The data wasn't always where the researchers were. Like most of the country, researchers suddenly found themselves working from home in March. Florencio Mazzoldi, head of digital technology at Ginkgo Bioworks in Boston, said that while some of Ginkgo's COVID-19 researchers continued to work in the lab, most began working from home. That was an unusual situation for a research lab that uses complex equipment.

"COVID hit us from multiple angles," Mazzoldi said. "For instance, a lot of the culture at Gingko is enhanced from being on site. The way the office is laid out, they're sitting around these sophisticated and high-end bio labs. So being in the office is a big culture infusion.

"It was a shock because from a cultural perspective, being outside is really a challenge we're still struggling with," he added. "Processes needed to change. Work itself changed. The availability of the data needed to be there across sites and locations, which is not what we normally do because we're usually in the office."

Florencio Mazzoldi, head of digital technology at Ginkgo BioworksFlorencio Mazzoldi

Mazzoldi said Gingko's process includes DNA sequencing, which generates a great deal of raw data that must be analyzed quickly.

"So there is a ton of information flowing, and there is a ton of computing being done on that information," he said.

That required putting the computational pipeline close to the storage to speed access to the data. He said that's where Vast Data's all-flash storage systems helped with its NVMe flash drives for speed and QLC solid-state drives for bulk storage.

Kalpathy-Cramer said working from home represented a cultural change for researchers at her organization, as well.

"A lot of what we do is collaboration, and all of that became much harder being remote," Kalpathy-Cramer said. "Technically we could access everything we needed, but from a people perspective, it became much harder. There was a digital divide. Not everyone has high-speed internet at home. A lot of people have little have kids. For some, it was much more of an imposition to be suddenly working from home."

Bruce Rosen, director, Athinoula A. Martinos Center for Biomedical ImagingBruce Rosen

Bruce Rosen, a medical physicist and director of the Martinos Center, said there are several positives about IT's response to COVID-19. He said the sudden pandemic spurred investment that enables remote work, even when that involves bringing multiple teams together from locations around the world. The pandemic also pushed IT organizations to provide infrastructure to store and move great amounts of data in real time -- something that will help all researchers.

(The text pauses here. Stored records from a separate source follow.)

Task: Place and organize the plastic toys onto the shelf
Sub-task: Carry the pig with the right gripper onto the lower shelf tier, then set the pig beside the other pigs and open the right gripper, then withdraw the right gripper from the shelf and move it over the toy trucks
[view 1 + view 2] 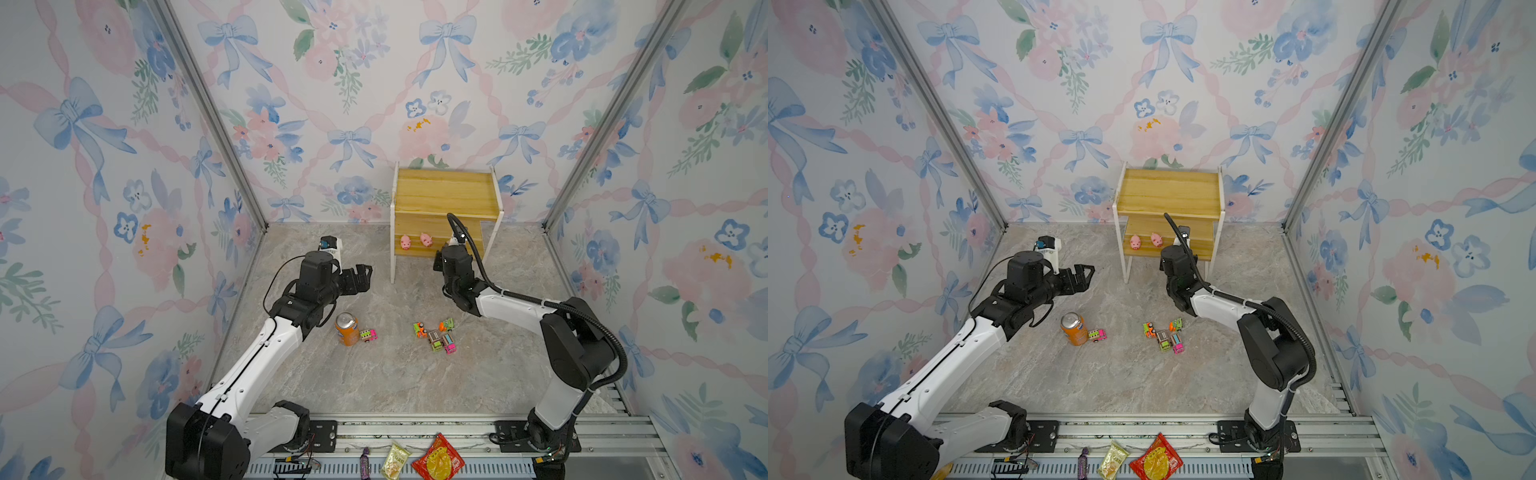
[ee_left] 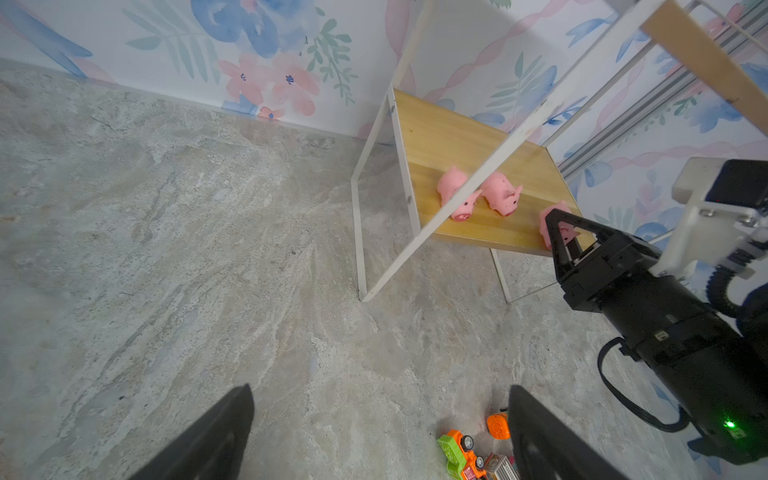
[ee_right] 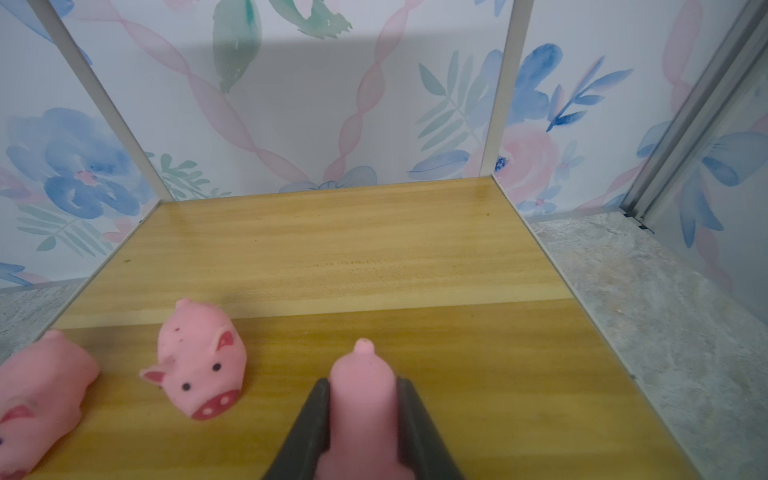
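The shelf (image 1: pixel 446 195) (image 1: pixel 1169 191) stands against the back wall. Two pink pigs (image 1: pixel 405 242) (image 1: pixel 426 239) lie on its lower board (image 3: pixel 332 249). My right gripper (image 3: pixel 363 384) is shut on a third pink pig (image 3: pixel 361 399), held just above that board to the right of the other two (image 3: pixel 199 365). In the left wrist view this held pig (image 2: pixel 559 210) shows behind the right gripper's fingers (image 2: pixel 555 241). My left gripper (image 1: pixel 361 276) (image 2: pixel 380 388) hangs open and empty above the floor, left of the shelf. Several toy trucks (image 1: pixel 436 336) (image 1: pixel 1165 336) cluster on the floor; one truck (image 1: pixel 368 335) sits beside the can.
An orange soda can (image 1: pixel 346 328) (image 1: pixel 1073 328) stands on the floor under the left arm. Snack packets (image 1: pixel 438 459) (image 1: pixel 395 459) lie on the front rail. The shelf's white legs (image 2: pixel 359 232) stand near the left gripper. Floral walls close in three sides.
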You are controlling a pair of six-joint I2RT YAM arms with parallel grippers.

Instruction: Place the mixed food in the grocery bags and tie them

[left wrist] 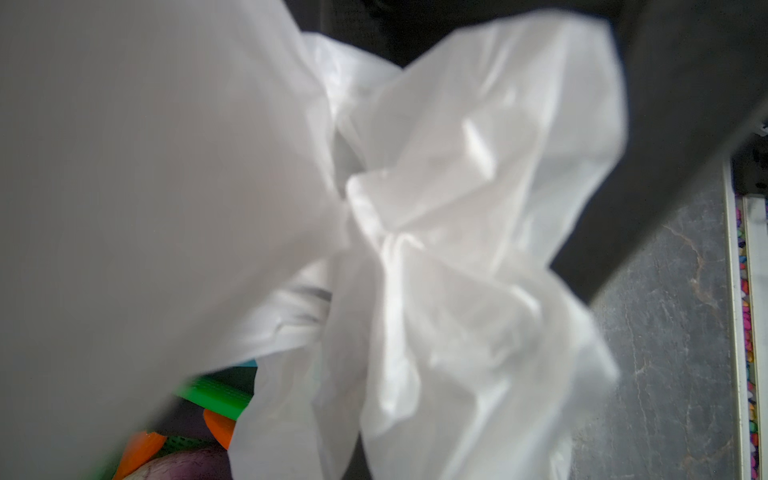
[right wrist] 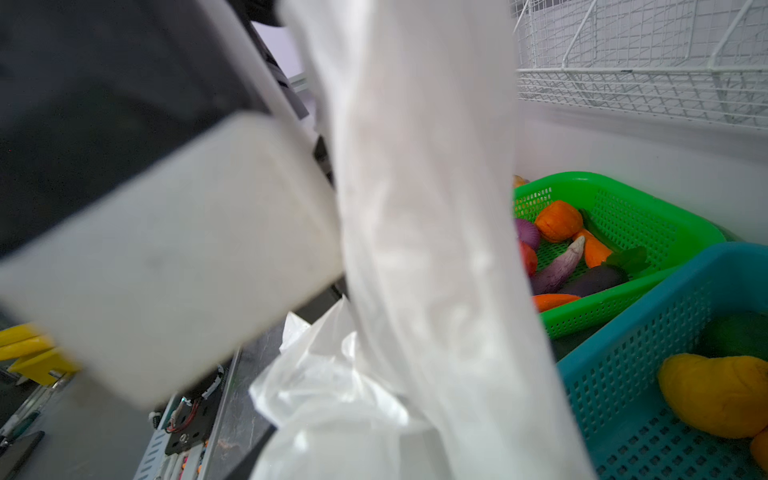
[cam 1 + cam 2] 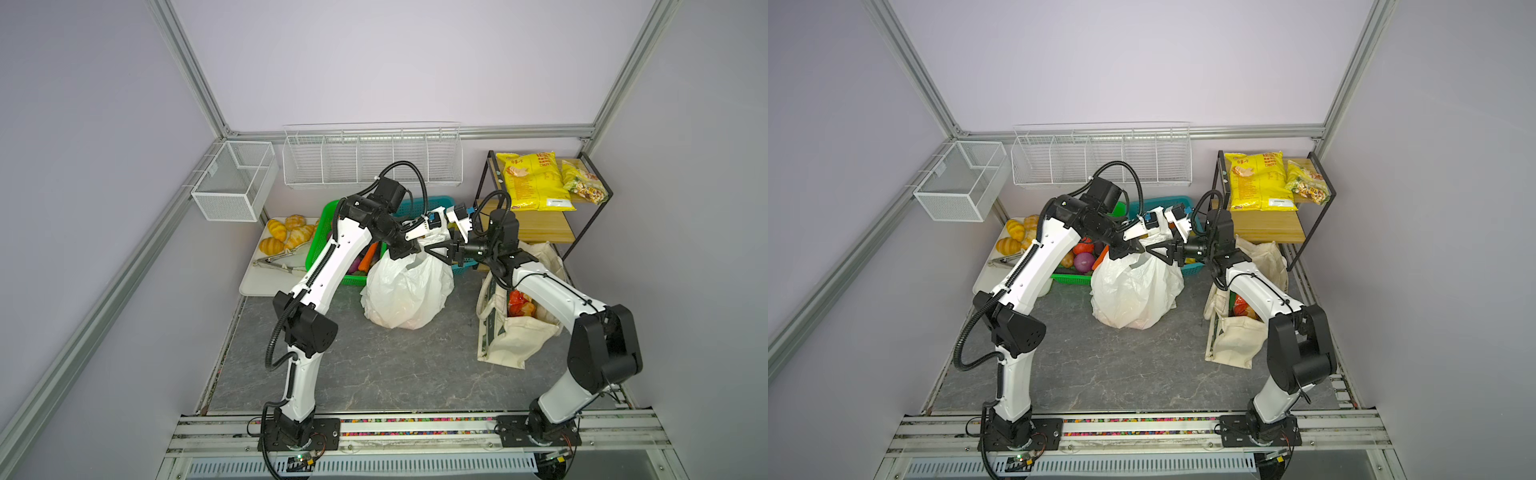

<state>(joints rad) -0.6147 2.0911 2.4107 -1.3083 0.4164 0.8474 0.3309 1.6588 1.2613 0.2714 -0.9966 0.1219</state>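
Observation:
The white plastic grocery bag (image 3: pixel 405 291) (image 3: pixel 1133 291) stands bulging in the middle of the grey table, its top drawn up between both grippers. My left gripper (image 3: pixel 409 247) (image 3: pixel 1133 249) is shut on a bag handle. My right gripper (image 3: pixel 436 250) (image 3: pixel 1160 251) faces it from the right, right against the bag's top. Crinkled plastic (image 1: pixel 457 208) (image 2: pixel 415 208) fills both wrist views and hides both sets of jaws. The cream canvas tote (image 3: pixel 515 336) (image 3: pixel 1237 336) stands open at the right under my right arm, with a red snack packet (image 3: pixel 517 301) inside.
Behind the bag are a green basket (image 3: pixel 324 232) (image 2: pixel 623 199) of toy vegetables and a teal basket (image 3: pixel 424 203) (image 2: pixel 665 332) holding a yellow toy fruit (image 2: pixel 723 399). A tray of croissants (image 3: pixel 286 237) with tongs lies back left. A shelf with a yellow chip bag (image 3: pixel 534 178) stands back right.

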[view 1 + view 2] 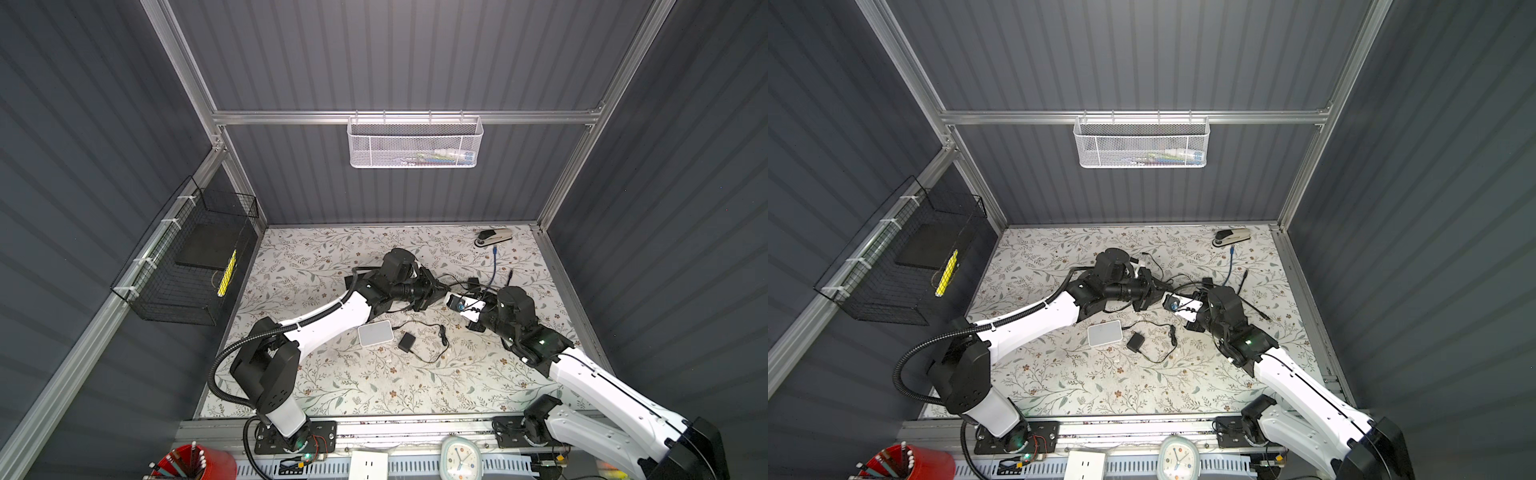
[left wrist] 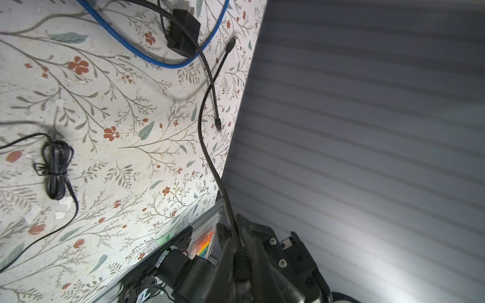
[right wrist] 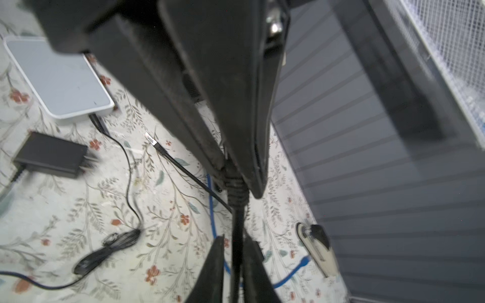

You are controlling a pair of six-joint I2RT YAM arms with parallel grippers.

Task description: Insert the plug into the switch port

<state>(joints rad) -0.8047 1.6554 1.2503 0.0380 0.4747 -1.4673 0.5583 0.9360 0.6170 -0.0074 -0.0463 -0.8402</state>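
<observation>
Black plug (image 3: pixel 237 194) in left gripper (image 3: pixel 233 175), right gripper (image 3: pixel 235 240) likely parted

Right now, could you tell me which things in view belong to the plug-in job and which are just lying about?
Job: flat white rectangular switch; moulded plug of the black cable, clamped in the left gripper; right gripper, open around that cable.
Lying about: thin blue cable; black-and-beige stapler; white mesh wall basket; black wire basket.

Arms converge, tips nearly meeting; left end effector (image 3: pixel 232 170) clamped on plug (image 3: pixel 237 194), right end effector (image 3: pixel 235 240) jaws slightly parted
</observation>
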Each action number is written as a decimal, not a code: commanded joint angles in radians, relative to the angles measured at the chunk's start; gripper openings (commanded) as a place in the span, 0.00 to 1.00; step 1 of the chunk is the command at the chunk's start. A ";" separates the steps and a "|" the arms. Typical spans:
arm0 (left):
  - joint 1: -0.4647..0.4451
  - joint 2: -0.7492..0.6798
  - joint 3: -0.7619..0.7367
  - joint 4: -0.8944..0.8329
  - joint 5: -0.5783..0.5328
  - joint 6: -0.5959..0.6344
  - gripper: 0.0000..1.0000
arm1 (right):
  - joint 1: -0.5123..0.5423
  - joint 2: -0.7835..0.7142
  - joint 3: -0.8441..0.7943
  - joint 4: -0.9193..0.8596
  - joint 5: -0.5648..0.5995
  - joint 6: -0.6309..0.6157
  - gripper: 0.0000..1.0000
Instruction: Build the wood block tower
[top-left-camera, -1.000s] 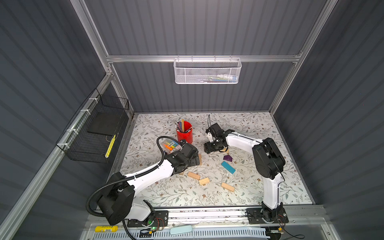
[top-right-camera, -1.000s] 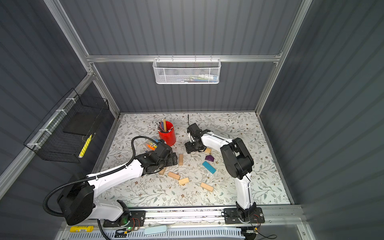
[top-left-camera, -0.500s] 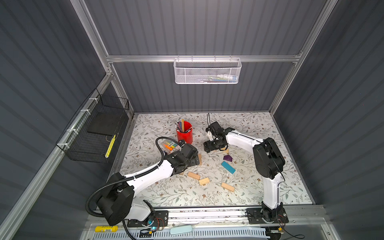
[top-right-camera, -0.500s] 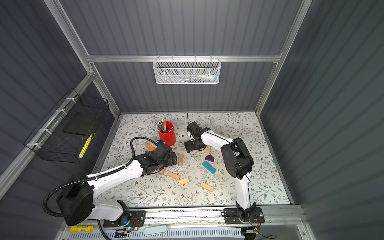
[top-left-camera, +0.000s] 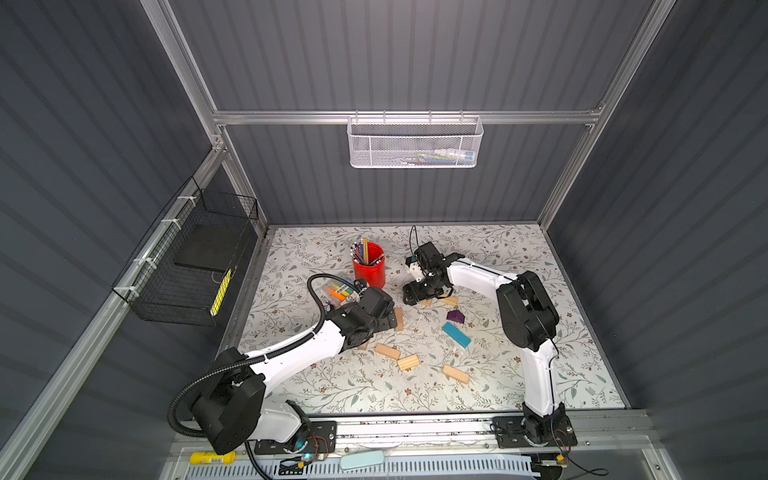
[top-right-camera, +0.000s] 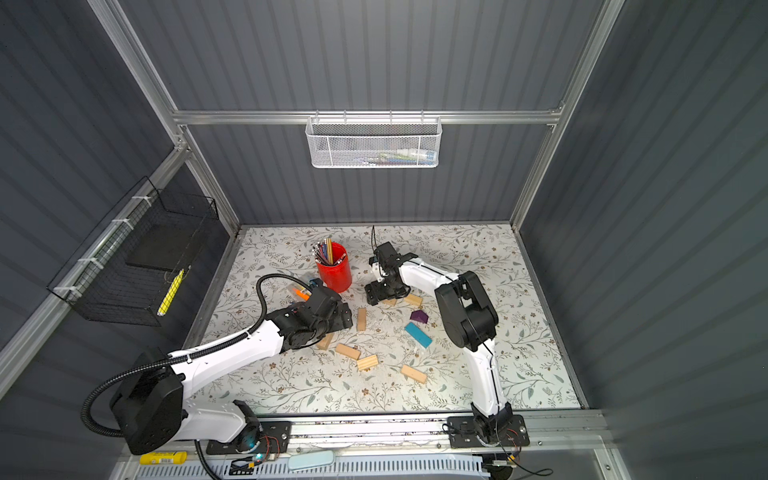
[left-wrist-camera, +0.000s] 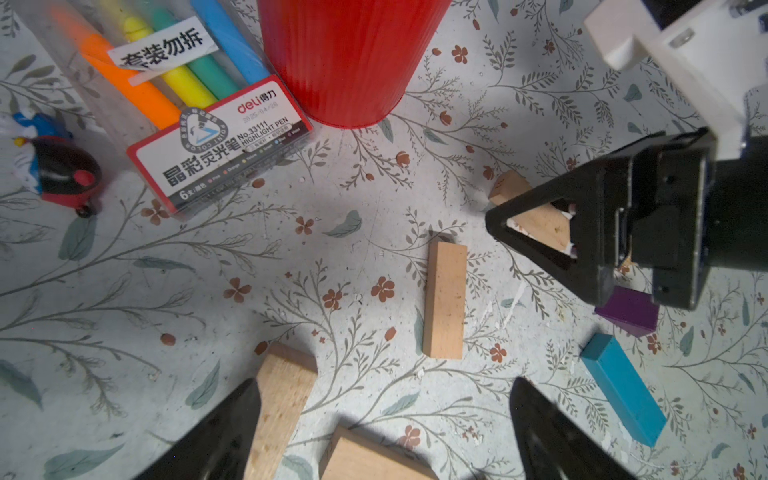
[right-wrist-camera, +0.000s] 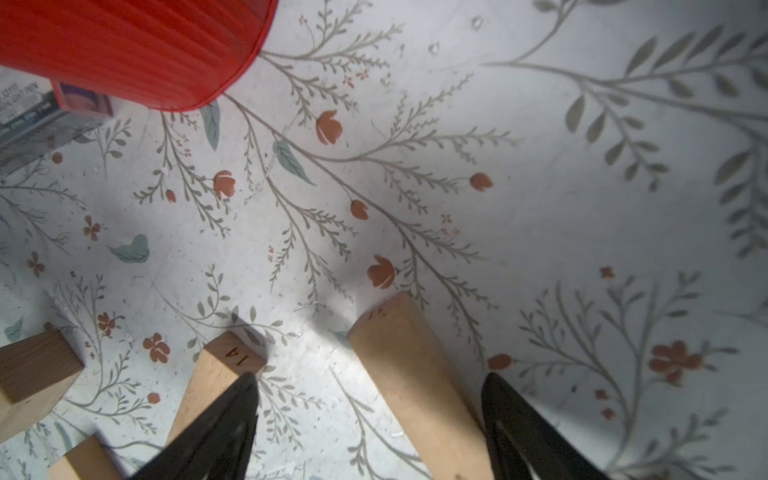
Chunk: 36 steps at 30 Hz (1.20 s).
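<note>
Wood blocks (top-left-camera: 387, 351) lie scattered on floral table (top-left-camera: 519, 253) around left gripper (left-wrist-camera: 384, 382) and right gripper (right-wrist-camera: 370, 376), both spread wide; grey ribbed walls (top-left-camera: 374, 62) enclose.

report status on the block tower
Left gripper open, empty; right gripper open over a block. Blocks scattered, no tower yet. Red cup close by.

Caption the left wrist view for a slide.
Open left gripper above loose tan wood blocks, with red cup and highlighter pack beyond.
</note>
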<state>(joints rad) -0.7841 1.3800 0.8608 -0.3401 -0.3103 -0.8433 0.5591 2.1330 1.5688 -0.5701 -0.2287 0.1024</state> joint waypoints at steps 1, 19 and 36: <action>0.005 -0.027 -0.014 -0.025 -0.018 -0.008 0.94 | 0.005 -0.037 -0.049 -0.022 -0.024 0.001 0.79; 0.011 -0.024 -0.025 -0.009 -0.013 -0.015 0.94 | 0.049 -0.061 -0.113 0.002 0.184 0.096 0.54; 0.039 -0.021 -0.035 0.026 0.037 -0.007 0.91 | 0.095 -0.117 -0.198 0.034 0.149 0.244 0.30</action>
<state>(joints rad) -0.7559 1.3712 0.8383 -0.3271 -0.2939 -0.8501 0.6346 2.0438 1.4067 -0.5171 -0.0616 0.2710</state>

"We have invested in the infrastructure to be able to store data, move it and out of our GPUs efficiently, to be able to do the model building quickly and efficiently, and we're going to be able to apply those tools broadly," Rosen said. "That's especially true for high-data domains like radiology and pathology, where a 24-hour turnaround for a computational tool is not nearly fast enough, and has to be at the time the data is coming in."

Pegg said Gladstone Institutes COVID-19 researchers insisted on working in their labs, where the data is.

"Those researchers didn't want to go home," he said. "They run towards the gunfire, so to speak. They wanted to immediately get their hands on the virus and start doing research."